■ What you are asked to do
Every line holding the string "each" should be copied from the listing.
•••••
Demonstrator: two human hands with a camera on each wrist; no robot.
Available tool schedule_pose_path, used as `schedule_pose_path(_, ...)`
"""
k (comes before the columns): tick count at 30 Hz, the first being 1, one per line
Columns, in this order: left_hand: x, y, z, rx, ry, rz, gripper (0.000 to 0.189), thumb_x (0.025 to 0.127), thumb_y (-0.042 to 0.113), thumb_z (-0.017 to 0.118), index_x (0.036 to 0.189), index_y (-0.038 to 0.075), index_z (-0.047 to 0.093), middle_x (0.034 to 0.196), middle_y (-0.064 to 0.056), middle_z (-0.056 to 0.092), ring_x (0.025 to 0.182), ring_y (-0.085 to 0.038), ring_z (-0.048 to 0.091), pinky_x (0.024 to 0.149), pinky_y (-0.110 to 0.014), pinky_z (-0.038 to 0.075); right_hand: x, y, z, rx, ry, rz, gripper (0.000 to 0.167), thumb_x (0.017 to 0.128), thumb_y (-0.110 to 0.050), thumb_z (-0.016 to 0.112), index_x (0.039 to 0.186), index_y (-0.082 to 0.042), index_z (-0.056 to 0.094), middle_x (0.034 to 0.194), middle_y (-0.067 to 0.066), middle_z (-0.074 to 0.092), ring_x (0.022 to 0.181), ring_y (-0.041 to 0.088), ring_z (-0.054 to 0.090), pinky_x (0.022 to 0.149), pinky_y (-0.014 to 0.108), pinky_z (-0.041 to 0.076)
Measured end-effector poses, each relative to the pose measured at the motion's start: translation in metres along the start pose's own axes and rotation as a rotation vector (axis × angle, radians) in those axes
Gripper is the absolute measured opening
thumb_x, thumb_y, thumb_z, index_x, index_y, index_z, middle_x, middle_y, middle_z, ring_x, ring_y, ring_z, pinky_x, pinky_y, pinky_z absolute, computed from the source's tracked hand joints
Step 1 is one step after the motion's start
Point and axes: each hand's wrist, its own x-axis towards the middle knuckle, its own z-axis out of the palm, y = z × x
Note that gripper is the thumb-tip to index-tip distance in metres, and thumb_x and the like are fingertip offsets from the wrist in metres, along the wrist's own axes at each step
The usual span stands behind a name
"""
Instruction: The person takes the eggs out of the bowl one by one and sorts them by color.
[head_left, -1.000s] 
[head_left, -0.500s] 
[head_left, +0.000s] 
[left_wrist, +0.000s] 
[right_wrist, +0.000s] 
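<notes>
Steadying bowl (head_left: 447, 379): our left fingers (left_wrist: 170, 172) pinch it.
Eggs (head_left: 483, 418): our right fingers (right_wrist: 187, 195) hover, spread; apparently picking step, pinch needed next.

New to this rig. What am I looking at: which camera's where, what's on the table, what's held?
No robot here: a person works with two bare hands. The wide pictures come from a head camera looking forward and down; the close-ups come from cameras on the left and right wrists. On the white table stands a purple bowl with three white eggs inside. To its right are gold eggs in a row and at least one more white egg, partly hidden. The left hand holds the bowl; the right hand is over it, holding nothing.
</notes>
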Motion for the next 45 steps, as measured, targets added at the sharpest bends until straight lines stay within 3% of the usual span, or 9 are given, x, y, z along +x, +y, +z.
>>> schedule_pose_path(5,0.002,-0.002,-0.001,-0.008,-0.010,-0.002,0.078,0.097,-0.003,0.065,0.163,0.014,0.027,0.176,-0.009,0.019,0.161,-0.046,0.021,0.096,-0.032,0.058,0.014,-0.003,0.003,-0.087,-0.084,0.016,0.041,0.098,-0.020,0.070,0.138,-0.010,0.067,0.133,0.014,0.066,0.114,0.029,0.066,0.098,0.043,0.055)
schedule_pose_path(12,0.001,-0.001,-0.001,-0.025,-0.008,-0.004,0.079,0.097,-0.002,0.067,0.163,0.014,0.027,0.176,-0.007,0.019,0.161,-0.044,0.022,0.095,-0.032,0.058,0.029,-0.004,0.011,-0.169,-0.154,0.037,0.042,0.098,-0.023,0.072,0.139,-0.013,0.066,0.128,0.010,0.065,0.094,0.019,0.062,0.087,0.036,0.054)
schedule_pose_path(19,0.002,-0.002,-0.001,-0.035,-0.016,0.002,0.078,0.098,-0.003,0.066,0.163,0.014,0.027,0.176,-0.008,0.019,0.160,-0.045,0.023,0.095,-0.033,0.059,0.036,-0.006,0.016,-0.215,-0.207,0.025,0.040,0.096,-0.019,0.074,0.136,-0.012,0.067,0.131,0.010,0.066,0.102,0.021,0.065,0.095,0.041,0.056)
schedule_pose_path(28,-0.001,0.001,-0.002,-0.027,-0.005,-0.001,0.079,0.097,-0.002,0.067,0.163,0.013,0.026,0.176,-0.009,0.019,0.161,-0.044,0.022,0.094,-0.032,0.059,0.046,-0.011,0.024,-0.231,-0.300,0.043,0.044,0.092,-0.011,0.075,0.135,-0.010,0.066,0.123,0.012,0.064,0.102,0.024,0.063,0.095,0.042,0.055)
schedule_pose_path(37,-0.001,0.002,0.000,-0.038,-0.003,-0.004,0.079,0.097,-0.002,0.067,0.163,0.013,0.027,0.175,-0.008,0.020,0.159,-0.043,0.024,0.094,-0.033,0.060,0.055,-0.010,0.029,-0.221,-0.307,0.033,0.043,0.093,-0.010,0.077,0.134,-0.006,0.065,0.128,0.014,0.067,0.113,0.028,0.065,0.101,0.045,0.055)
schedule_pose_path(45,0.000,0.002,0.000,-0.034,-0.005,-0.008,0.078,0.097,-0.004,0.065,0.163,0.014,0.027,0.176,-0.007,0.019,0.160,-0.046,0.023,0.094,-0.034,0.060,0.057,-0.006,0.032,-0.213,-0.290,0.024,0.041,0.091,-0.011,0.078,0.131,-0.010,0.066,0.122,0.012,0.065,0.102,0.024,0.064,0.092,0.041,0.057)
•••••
■ Result of the task
Demonstrator: two human hands with a camera on each wrist; no robot.
Measured end-effector poses, each relative to the pose measured at the motion's start: translation in metres along the start pose's own axes and rotation as a rotation vector (axis × angle, radians) in those axes
Point and axes: each hand's wrist, its own x-axis towards the middle knuckle, its own z-axis out of the palm, y = z × x
Note that gripper is the thumb-tip to index-tip distance in metres, and thumb_x and the like are fingertip offsets from the wrist in metres, along the wrist's own axes at each step

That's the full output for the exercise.